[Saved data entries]
=====

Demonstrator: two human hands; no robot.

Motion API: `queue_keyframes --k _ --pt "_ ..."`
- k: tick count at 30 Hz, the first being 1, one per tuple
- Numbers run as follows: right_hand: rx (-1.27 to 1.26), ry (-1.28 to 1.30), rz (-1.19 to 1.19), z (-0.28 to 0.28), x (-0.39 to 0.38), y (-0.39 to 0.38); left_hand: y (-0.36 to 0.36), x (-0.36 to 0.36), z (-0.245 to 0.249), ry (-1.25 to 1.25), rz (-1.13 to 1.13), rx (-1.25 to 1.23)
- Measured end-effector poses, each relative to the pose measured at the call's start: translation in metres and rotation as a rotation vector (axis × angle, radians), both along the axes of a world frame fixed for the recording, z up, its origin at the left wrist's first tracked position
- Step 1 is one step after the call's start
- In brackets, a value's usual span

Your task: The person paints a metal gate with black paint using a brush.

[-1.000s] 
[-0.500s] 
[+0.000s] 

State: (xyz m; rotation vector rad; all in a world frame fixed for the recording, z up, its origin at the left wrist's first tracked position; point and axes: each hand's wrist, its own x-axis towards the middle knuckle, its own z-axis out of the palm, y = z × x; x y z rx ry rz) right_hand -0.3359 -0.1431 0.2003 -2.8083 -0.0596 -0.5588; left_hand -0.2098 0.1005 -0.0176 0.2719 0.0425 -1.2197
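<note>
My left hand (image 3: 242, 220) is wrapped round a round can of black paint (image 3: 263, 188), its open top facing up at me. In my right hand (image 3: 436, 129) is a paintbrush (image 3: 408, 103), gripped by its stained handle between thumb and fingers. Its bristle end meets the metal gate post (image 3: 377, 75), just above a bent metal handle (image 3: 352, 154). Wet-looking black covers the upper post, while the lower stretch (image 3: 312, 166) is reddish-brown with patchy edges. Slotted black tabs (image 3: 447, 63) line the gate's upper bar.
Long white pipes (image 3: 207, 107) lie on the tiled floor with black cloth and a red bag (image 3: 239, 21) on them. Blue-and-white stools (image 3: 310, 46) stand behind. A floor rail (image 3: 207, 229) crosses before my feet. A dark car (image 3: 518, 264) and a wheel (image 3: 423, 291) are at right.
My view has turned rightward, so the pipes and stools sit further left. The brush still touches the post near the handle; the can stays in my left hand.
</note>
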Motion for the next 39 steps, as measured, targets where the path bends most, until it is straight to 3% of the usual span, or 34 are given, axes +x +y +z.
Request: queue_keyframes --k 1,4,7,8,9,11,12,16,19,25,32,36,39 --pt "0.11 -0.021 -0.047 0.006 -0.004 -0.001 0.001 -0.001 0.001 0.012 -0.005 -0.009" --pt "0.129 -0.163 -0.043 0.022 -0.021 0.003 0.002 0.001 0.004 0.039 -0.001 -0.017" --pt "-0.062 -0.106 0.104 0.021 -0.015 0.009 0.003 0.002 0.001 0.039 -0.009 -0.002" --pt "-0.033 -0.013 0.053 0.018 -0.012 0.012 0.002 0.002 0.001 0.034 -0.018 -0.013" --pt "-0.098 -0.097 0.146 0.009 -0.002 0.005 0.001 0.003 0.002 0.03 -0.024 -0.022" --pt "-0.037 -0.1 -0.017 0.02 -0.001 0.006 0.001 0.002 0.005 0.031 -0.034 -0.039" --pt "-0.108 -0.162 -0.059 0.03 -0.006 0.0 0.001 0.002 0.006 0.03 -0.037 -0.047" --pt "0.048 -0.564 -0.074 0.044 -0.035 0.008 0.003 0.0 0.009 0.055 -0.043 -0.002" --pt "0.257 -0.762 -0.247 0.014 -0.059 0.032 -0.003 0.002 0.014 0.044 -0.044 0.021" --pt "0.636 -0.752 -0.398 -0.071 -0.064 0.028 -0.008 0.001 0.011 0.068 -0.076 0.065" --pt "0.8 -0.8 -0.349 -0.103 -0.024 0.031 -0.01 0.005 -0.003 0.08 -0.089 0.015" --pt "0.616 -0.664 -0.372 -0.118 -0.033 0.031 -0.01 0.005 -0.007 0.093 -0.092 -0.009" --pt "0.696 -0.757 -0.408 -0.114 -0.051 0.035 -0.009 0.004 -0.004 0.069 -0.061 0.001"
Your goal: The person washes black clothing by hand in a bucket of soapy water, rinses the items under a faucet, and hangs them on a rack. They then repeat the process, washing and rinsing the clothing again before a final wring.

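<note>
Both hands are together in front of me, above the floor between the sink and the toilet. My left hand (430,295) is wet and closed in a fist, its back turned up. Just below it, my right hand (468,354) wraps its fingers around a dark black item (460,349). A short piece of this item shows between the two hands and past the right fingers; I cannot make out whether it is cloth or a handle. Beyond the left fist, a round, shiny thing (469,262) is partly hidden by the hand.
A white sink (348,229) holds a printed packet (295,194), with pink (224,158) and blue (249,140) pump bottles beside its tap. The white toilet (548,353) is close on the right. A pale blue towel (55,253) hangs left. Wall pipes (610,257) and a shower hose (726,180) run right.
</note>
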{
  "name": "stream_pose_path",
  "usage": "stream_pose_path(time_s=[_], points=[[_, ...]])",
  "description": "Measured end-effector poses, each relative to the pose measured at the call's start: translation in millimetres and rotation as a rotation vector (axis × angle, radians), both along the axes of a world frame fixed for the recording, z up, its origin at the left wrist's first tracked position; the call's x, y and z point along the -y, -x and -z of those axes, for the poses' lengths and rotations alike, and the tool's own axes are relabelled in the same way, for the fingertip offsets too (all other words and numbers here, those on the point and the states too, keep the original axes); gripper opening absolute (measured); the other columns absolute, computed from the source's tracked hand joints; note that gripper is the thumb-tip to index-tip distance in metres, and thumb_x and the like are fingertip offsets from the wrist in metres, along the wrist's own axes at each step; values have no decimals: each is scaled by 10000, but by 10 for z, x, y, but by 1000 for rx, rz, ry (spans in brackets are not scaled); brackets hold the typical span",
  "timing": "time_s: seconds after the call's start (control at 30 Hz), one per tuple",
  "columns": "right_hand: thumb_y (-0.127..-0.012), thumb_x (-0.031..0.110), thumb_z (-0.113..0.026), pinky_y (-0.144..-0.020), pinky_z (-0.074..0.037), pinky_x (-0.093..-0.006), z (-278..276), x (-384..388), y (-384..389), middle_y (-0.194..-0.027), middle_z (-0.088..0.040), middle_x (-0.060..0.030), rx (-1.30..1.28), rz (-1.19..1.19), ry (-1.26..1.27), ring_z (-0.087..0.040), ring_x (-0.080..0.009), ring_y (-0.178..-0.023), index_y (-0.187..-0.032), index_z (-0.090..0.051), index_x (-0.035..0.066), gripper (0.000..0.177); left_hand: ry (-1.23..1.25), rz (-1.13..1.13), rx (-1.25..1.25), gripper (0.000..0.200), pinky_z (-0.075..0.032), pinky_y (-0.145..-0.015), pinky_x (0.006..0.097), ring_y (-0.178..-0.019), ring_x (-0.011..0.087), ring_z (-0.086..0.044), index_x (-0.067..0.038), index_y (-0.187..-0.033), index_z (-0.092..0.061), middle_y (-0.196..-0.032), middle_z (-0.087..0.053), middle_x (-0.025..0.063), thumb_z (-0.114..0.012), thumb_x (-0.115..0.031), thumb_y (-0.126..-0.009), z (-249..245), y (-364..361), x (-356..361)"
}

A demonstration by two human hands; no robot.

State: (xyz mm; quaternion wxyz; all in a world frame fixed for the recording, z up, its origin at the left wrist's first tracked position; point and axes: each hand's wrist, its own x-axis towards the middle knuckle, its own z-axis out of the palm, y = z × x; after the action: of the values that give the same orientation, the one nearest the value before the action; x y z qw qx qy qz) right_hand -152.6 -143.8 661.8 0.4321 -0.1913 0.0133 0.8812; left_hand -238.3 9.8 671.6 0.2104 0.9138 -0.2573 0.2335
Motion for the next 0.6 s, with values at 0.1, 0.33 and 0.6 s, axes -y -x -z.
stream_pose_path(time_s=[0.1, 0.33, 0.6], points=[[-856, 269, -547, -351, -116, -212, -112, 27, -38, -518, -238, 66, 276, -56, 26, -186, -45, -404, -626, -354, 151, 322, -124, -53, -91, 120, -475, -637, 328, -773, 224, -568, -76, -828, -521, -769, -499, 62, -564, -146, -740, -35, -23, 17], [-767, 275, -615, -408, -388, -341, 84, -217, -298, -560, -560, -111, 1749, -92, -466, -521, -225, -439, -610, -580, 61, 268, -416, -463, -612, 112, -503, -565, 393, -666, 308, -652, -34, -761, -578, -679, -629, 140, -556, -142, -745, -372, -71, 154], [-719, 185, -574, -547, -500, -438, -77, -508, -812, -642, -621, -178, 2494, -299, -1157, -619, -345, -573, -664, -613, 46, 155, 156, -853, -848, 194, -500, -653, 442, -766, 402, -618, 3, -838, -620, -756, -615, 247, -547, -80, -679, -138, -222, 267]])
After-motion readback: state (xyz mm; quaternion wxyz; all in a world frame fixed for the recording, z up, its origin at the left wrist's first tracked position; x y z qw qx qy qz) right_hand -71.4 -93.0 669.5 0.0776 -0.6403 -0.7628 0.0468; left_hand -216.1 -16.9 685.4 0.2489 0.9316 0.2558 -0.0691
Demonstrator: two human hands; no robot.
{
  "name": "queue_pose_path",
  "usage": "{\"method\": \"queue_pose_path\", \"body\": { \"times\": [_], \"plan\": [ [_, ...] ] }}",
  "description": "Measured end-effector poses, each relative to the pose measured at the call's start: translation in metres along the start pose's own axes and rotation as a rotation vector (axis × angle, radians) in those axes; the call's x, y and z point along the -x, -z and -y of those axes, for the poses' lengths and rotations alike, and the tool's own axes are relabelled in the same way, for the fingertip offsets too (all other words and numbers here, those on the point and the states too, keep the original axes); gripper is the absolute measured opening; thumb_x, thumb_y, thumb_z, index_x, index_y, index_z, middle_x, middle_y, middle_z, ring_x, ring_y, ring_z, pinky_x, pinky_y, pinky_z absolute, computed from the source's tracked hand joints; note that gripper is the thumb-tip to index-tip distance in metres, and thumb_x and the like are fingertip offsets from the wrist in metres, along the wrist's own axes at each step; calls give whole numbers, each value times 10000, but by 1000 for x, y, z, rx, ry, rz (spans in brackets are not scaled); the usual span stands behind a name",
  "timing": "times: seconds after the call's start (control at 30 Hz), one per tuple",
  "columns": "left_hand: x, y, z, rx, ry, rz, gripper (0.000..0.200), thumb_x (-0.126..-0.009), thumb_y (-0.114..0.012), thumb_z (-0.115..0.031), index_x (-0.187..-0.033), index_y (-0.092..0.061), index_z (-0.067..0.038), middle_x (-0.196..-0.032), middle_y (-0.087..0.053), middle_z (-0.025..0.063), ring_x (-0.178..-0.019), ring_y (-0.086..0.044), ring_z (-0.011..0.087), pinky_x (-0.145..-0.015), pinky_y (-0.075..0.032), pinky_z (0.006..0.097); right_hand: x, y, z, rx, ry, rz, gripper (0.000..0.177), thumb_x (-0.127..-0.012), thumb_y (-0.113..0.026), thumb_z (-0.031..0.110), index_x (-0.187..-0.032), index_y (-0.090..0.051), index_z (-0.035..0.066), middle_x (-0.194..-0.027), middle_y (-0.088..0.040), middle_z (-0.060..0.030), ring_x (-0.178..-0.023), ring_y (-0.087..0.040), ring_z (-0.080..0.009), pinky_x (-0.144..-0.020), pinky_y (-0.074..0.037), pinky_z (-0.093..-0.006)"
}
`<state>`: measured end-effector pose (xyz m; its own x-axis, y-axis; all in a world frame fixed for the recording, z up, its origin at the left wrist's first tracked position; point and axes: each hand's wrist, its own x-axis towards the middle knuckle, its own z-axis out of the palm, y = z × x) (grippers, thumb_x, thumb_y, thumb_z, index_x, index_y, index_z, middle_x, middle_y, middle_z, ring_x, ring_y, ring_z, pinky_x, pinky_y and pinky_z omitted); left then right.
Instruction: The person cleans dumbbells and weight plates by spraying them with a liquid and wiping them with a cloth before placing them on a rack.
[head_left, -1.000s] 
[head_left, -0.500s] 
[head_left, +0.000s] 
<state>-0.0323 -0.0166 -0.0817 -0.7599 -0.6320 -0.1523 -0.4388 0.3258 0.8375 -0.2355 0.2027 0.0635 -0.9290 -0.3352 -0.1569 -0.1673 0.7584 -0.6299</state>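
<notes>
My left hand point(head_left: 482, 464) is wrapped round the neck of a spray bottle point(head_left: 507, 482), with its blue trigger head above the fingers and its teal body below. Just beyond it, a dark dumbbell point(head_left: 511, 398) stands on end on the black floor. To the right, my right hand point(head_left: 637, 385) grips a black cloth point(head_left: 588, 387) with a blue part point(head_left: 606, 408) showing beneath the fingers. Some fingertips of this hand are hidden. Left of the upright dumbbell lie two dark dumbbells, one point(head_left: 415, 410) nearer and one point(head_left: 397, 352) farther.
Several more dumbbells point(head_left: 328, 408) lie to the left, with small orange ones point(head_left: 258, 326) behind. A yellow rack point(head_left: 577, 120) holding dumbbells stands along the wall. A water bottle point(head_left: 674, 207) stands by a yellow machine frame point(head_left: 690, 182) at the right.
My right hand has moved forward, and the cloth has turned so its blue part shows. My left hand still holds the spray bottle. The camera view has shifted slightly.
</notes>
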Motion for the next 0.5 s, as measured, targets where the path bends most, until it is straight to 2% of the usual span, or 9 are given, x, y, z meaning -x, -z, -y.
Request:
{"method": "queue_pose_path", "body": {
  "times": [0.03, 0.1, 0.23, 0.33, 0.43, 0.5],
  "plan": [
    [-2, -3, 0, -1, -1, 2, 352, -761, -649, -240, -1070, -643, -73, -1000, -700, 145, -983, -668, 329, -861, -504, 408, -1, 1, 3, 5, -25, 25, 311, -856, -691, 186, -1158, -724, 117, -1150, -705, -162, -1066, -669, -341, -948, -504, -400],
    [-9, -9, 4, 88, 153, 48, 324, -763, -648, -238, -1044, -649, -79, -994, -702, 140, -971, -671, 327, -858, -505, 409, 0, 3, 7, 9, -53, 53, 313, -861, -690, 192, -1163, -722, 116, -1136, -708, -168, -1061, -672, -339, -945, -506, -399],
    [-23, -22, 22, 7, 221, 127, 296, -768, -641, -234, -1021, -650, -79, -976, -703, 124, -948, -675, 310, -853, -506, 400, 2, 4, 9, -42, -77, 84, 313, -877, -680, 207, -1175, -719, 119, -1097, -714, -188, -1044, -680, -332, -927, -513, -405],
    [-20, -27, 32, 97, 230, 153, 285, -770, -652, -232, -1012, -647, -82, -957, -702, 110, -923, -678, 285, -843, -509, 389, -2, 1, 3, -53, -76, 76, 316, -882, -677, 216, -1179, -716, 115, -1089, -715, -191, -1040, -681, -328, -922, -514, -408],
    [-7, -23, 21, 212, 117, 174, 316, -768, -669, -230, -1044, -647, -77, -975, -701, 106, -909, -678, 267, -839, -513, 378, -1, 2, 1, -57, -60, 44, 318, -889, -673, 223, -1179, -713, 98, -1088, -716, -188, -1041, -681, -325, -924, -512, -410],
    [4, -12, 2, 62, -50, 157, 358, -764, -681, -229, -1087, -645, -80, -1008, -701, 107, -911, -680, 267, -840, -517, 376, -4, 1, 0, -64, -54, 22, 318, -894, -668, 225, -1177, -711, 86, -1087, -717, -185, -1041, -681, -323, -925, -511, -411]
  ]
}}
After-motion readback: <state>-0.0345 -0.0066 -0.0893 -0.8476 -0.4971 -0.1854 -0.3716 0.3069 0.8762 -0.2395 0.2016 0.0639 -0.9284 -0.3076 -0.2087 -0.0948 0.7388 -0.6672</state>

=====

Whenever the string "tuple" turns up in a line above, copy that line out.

● **Exercise response**:
- k: tick count at 30 Hz, the first being 1, one per tuple
  "timing": "time_s: seconds after the call's start (control at 30 Hz), one per tuple",
  "timing": "times: seconds after the call's start (control at 30 Hz), one per tuple",

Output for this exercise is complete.